Exercise goal
Beginning at the top of the data below, restate every line word for word until the line containing "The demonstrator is" has been included, and omit the pictures.

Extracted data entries
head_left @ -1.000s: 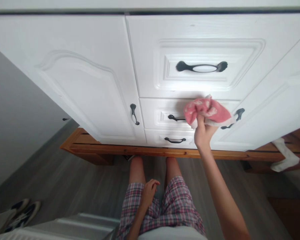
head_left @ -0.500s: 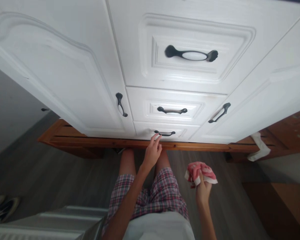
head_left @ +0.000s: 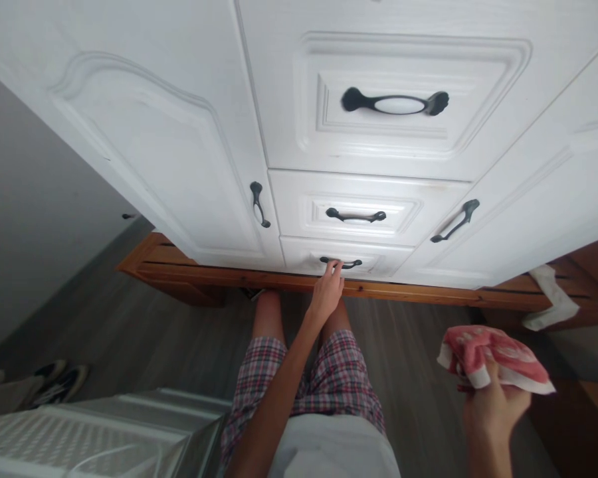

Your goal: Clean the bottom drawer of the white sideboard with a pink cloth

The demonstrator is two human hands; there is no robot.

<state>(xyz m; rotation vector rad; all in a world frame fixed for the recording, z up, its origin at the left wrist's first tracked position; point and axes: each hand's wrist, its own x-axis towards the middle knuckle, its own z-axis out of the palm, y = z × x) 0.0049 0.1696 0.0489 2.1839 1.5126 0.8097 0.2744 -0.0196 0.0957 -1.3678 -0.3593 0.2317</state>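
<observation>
A white cabinet stands in front of me with three stacked drawers between two doors. My left hand (head_left: 327, 289) reaches down to the bottom drawer (head_left: 303, 260) and its fingers curl on the dark handle (head_left: 341, 263). My right hand (head_left: 493, 406) is low at the right, away from the cabinet, shut on a crumpled pink and white cloth (head_left: 493, 357). The middle drawer (head_left: 299, 207) and the large top drawer (head_left: 393, 106) are closed, each with a dark handle.
The cabinet rests on a wooden base (head_left: 189, 275) above a grey floor. A white rag (head_left: 551, 307) hangs on the wood at right. Shoes (head_left: 60, 382) lie at the lower left, beside a white radiator-like unit (head_left: 80, 435). A grey wall is on the left.
My right hand has left the middle drawer's front and dropped to the lower right with the cloth. My left hand has risen from my lap onto the bottom drawer's handle.
</observation>
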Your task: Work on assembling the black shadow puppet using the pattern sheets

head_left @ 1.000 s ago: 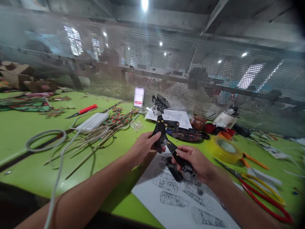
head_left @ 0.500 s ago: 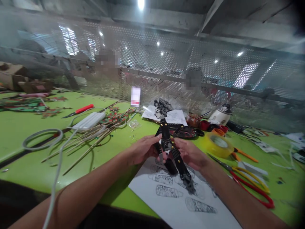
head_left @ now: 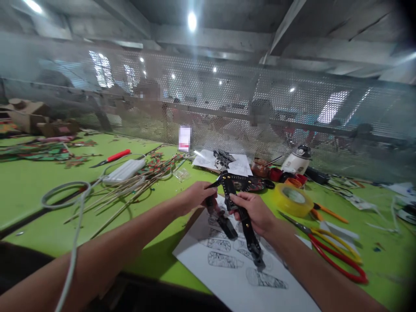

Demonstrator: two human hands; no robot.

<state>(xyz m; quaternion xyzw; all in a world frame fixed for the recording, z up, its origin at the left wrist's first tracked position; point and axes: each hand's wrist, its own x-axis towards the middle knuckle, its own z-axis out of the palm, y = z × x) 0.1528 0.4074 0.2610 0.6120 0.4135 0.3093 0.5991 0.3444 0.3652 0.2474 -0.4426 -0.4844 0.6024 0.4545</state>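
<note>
The jointed black puppet [head_left: 231, 197] had tipped away from the person within the last second — a moment before it stood nearly upright, its crowned head lifted clear above both hands, and now that head lay low and far, pointing toward the mesh screen [head_left: 227, 99], so the figure ran almost flat above the printed sheet [head_left: 234, 277]. The left hand [head_left: 195, 197] was pinched on the puppet's near-left limb, fingers closed about it; the right hand [head_left: 255, 210] had come up from lower on the legs and was wrapped round the middle of the body, thumb on top. Both hands were thus clamped on the puppet, close together but not touching each other as far as could be told. One dark leg hung down past the right wrist onto the sheet of printed limb patterns, another shorter piece dangled under the left fingers. By my judgement the figure was being laid down or turned for work on a joint — not held up for a look. On the green worktop [head_left: 39, 186] lay bamboo sticks [head_left: 130, 190] to the left, a yellow tape roll [head_left: 292, 199] and red-handled scissors [head_left: 338, 260] to the right.
</note>
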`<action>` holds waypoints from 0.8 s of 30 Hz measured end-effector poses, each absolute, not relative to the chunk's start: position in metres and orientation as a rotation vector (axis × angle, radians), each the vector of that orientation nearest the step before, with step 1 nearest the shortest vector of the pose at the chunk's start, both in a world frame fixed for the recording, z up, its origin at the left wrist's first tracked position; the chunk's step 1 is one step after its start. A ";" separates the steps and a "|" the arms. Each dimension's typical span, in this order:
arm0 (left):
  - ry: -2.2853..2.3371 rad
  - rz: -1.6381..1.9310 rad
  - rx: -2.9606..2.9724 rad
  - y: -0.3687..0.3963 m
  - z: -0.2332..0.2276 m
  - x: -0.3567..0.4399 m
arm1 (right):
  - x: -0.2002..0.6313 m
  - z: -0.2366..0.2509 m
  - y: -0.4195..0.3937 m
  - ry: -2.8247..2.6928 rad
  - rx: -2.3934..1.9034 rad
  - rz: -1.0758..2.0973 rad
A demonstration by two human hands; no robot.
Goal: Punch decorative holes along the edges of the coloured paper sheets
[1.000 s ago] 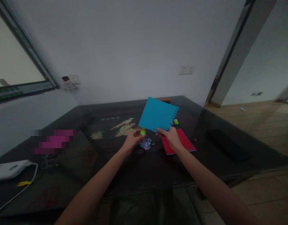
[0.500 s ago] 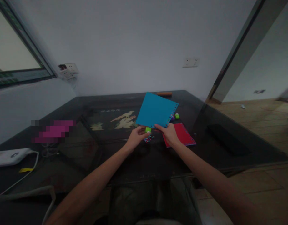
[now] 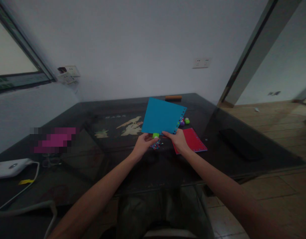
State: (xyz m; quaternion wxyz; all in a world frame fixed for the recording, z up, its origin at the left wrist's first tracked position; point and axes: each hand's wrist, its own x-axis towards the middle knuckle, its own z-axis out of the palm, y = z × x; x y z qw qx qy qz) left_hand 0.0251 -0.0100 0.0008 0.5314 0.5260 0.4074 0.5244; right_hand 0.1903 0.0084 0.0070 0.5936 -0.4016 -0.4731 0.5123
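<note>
My right hand (image 3: pixel 178 138) grips the lower right corner of a blue sheet of paper (image 3: pixel 162 116), thumb on top. A row of small cut-outs runs along the sheet's right edge. My left hand (image 3: pixel 142 145) is closed around a small green craft punch (image 3: pixel 155 135), which sits against the sheet's bottom edge; whether the paper is inside its slot I cannot tell. Beneath the hands lie tiny coloured paper bits (image 3: pixel 155 145). Partly under my right hand rests a red sheet (image 3: pixel 194 140) with cut-outs along its edges.
Behind the blue sheet stand a purple punch (image 3: pixel 182 121) and another green punch (image 3: pixel 187 120). A long black case (image 3: pixel 239 144) lies at the right of the dark table (image 3: pixel 153 172). At the left are glasses (image 3: pixel 51 161) and a white device with a cable (image 3: pixel 12 168).
The blue sheet and both hands have shifted slightly left in the picture, partly with the camera. More of the green punch shows below the sheet's edge.
</note>
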 end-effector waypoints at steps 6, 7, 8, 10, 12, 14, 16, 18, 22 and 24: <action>0.937 1.279 1.168 -0.008 0.000 0.024 | 0.191 0.001 0.011 -1.192 -0.970 1.138; 0.934 1.293 1.145 -0.008 0.000 0.024 | 0.192 0.000 0.012 -1.208 -0.977 1.126; 0.931 1.306 1.122 -0.008 -0.001 0.024 | 0.192 -0.001 0.013 -1.222 -0.982 1.117; 0.916 1.315 1.088 -0.007 -0.001 0.025 | 0.193 -0.003 0.013 -1.242 -0.988 1.108; 0.904 1.307 1.065 -0.008 -0.002 0.026 | 0.192 -0.002 0.012 -1.254 -0.983 1.111; 0.899 1.295 1.046 -0.008 -0.002 0.027 | 0.191 -0.001 0.011 -1.250 -0.977 1.128; 0.898 1.288 1.033 -0.009 -0.002 0.027 | 0.190 0.001 0.009 -1.242 -0.973 1.143; 0.890 1.283 1.034 -0.009 -0.002 0.026 | 0.190 0.002 0.008 -1.240 -0.983 1.141; 0.883 1.277 1.033 -0.008 -0.002 0.026 | 0.190 0.001 0.008 -1.238 -0.981 1.126; 0.884 1.278 1.017 -0.007 -0.002 0.026 | 0.190 0.000 0.008 -1.237 -0.974 1.134</action>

Written answer
head_left @ -1.000s: 
head_left @ -0.500s: 
head_left @ +0.000s: 

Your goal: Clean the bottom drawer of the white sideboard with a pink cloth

The demonstrator is two human hands; there is no robot.

With that, the exercise is done.